→ **Exercise goal**
Where the line holding "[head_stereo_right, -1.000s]" appears, start copying, and continue exactly through the last line of the listing, skipping pictures.

→ **Stored data**
--- START ---

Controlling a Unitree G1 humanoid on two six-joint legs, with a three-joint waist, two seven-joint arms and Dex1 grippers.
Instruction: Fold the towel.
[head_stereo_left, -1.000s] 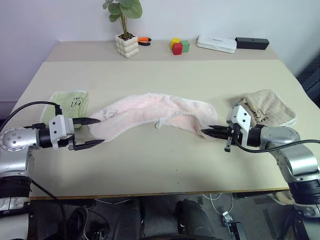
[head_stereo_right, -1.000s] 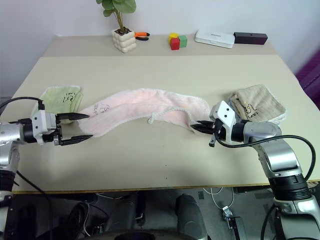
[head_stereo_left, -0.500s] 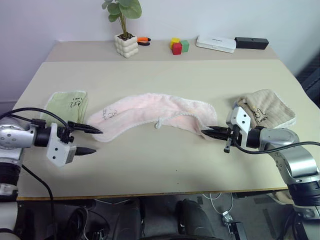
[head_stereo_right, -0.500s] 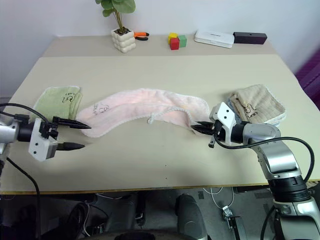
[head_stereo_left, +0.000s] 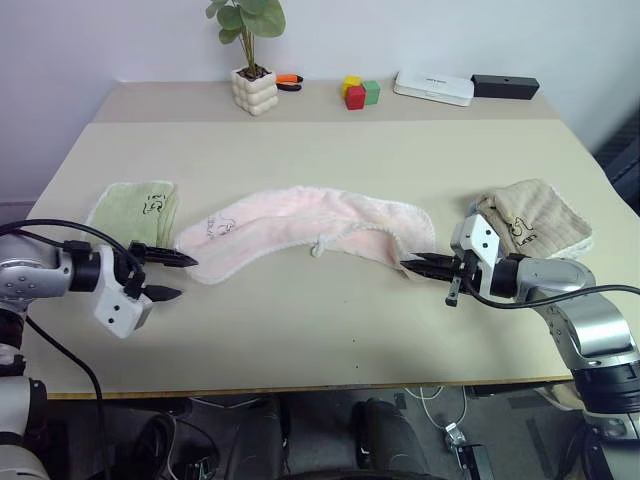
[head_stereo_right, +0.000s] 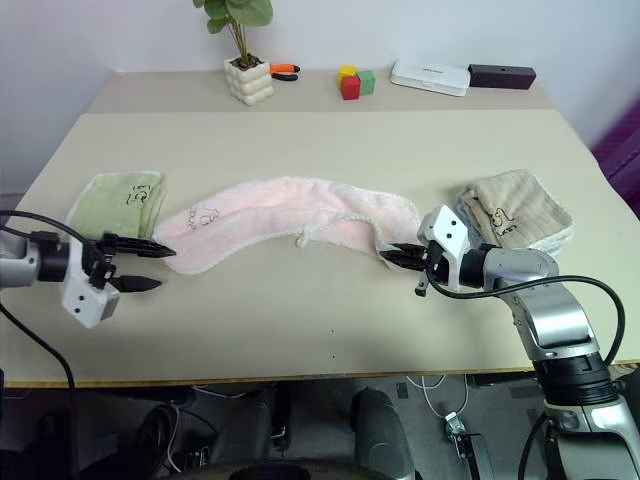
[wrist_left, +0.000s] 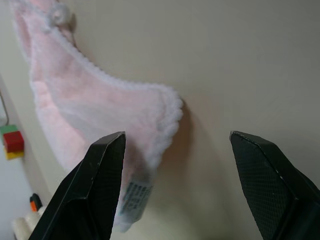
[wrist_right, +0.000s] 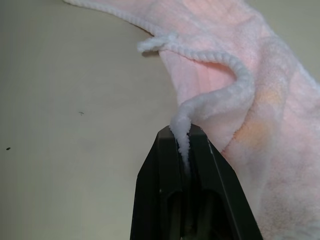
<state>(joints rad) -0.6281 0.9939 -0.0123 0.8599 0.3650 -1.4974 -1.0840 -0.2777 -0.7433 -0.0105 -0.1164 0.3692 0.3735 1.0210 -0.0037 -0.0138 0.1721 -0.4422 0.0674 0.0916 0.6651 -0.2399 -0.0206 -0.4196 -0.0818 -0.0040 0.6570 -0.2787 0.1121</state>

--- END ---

→ **Solution to this task**
[head_stereo_right, -1.000s] 
[head_stereo_left, -0.500s] 
[head_stereo_right, -0.500s] 
[head_stereo_left, +0.000s] 
[head_stereo_right, +0.000s] 
[wrist_left, +0.000s] 
[wrist_right, +0.000s] 
<state>(joints rad) -0.6281 0.9939 -0.0123 0.8599 0.3650 -1.4974 -1.0840 -0.2777 -0.7433 -0.0105 -0.1164 0.3692 0.3735 1.0210 -0.0037 -0.0138 0.1721 -0.4422 0.0674 0.0916 0.6651 -0.2399 -0.0206 -0.4196 -0.0818 -0.0040 0.6570 -0.2787 0.1121</state>

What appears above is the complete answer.